Кряхтя, забралась на тёплую лежанку.
В тёмном углу завёл уютную песню неугомонный сверчок.
Тихо потрескивали в печи догорающие поленья.
Насыщенный аромат трав, смешиваясь с живительным запахом хлеба, замысловато вплетался в такие разные сны таких разных людей.
Старухе снилось палящее солнце, белый мягкий пахучий каравай да полный глиняный кувшин парного молока.
Иномирянке снилось знойное южное лето и пустынный песчаный берег моря, пронзительные крики чаек да набегающий шум пенного прибоя.
* * *
Пробуждение оказалось лёгким. Девушка потянулась, открывая глаза, уставившись на грубую мешковину занавески. С удовольствием вдыхала ароматы трав, радостно отмечая, что руки и ноги слушаются.
— Проснулась, Голубка. Спи, рано ещё. Стражники не менялись.
Сиплый старческий голос вывел Наташу из блаженного состояния. Медленно сев на топчане, она осторожно выглянула из своего укрытия. В распахнутую настежь дверь избушки задувал тёплый ветерок. Солнечные лучи, рассыпаясь по земляному полу, поднимались под потолок, застревая в вязанках трав. Нашлось окошко. Небольшое, открытое наполовину, оно на ночь закрывалось деревянной ставней.
— Придёт прислуга, покормит тебя, — то ли хмыкнула, то ли кашлянула старушка.
За дверью послышался женский голос. Тот самый, вчерашний. Голос девушки, которую увёл Бруно. Снова захотелось взглянуть, как та выглядит, но Наташа воздержалась. В таком виде, как она сейчас, только людей пугать. Откинулась спиной на стену, поджала ноги. Плотный занавес надёжно прятал от любопытных глаз.

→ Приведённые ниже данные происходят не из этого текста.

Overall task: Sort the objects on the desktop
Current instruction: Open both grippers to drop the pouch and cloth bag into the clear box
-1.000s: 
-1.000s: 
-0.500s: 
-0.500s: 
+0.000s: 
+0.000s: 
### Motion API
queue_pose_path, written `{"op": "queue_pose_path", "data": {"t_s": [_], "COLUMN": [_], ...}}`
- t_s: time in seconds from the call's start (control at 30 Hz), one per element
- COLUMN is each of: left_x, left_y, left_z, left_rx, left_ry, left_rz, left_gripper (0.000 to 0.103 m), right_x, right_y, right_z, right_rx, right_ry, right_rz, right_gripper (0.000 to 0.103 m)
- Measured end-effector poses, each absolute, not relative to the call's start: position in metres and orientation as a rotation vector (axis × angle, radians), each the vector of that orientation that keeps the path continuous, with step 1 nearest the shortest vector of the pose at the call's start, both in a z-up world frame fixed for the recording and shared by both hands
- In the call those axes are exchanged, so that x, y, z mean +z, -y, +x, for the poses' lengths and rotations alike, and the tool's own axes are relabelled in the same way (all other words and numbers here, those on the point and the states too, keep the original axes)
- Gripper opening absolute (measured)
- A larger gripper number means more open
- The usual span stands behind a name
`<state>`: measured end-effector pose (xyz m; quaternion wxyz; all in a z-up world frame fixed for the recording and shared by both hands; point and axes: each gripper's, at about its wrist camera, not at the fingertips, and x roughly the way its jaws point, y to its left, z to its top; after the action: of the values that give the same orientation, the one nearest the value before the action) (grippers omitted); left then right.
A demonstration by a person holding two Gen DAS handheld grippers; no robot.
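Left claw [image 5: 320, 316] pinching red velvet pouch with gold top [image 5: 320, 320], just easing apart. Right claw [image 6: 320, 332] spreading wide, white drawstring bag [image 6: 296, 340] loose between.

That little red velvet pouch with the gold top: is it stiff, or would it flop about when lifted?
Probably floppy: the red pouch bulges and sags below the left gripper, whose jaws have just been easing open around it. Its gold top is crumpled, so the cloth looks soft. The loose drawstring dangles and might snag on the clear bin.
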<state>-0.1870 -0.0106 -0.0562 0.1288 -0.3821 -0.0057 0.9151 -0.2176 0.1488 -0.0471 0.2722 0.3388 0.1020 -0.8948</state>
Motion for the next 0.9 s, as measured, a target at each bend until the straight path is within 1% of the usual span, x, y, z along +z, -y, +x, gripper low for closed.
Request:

Гостья говорила негромко, но уверенно и чуть развязно, подтвердив догадку, что она здесь бывает часто.
— Ты снова ко мне за тем же, — вздохнула ведунья. — Эрна, сказала же тебе, что часто нельзя — потеряет силу.
— Сегодня я не за этим, Руха, — снизила она голос до шёпота: — А иноземка из замка живая? Там?
Наташа прислушалась. Визитёрша интересуется ею?
Ведунья голос не понижала, считая, что нет ничего тайного, чтобы не стало явным:
— Говори, что надо.
— А Бруно часто здесь бывает?
— Как меняются стражники, так и бывает.